I need some advice: I have done a project that pro...
# coroutines
c
I need some advice: I have done a project that provides an FSM implementation and a DSL for defining the FSM. As part of the DSL you can provide lambdas for the actions the FSM will invoke. Will it be best to provide the user with a choice up front as to whether all actions will be suspend functions or is there an elegant way that I may not have considered to have a lambda that may or may not be a suspend function and the decision on how to use is is made later? The primary repo can be found here: https://github.com/open-jumpco/kfsm
e
Interesting question, I'm interested in this too. One trivial naive solution would be to provide two different interfaces with the same functions, but one is a coroutine version in which all functions have the suspend modifier. This would require you to maintain two practically identical versions of the interface from now on. I'm assuming that this is what your question is about?
c
Yes, it seems that it is my only option is to try and isolate that portion as far as possible and then have 2 hierarchies. The design has builder classes for the DSL a definition class and an instance class and all are affected to some extent.
c
I think the nature of an FSM would make sense to be all suspend functions, especially if those suspending functions are lambdas (which the user doesn’t necessarily even need to know is suspending).

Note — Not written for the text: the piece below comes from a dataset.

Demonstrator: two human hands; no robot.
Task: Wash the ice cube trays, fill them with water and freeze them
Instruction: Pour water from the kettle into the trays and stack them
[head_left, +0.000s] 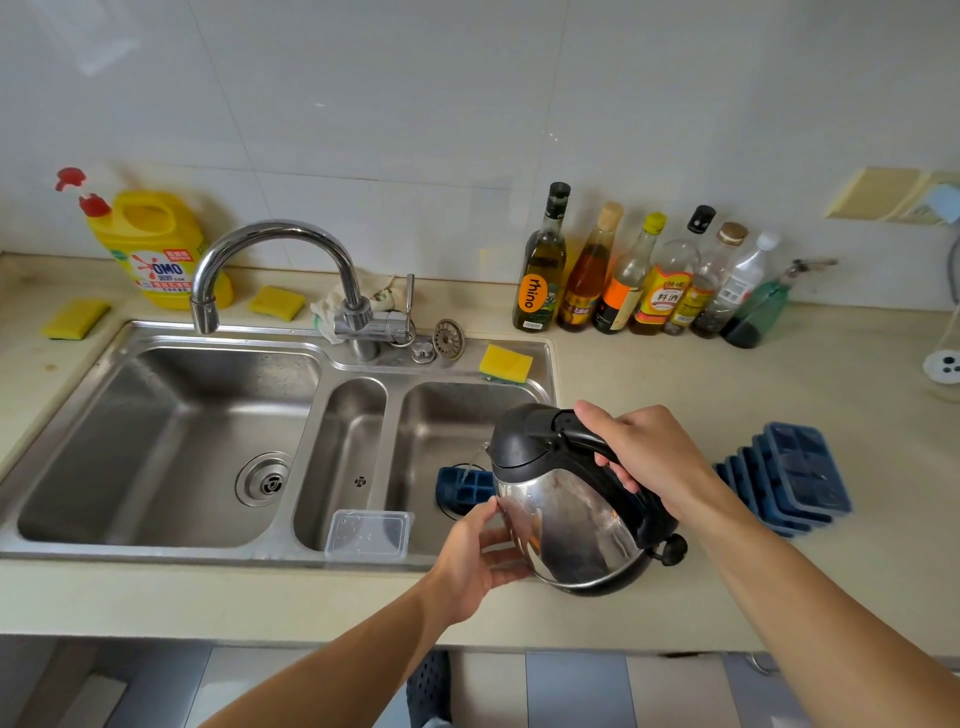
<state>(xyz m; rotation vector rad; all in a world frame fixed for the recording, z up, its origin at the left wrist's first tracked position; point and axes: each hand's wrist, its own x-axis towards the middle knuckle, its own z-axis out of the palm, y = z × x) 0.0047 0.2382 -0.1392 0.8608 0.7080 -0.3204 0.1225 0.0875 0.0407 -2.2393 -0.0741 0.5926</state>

Coroutines are very cheap and so there’s not really a performance penalty, and in the case that a particular lambda doesn’t call any other suspending functions, the compiler will optimize it even further to be little different from a non-suspending function
c
I am concerned about performance and I don't want to force consumers of the FSM to have to do anything extra because of suspending functions.
c
Then I think the only other option is to to maintain two interface hierarchies. The kotlin stdlib does this with sequences and collections (I think) using code generation, so that might be an option. Setting up a gradle task to generate both suspending and non-suspending versions of the API. Or else having some kind of linting task to verify each function in the public API has both suspending and non-suspending versions
c
It is only a part of the total hierarchy anyway. So I think it won't be too much work.
l
@corneil interesting project, what is your use case for that FSM project?
c
When ever you do composite UI components you find yourself needing state management. Invariably it ends up as pieces of logic spread all over.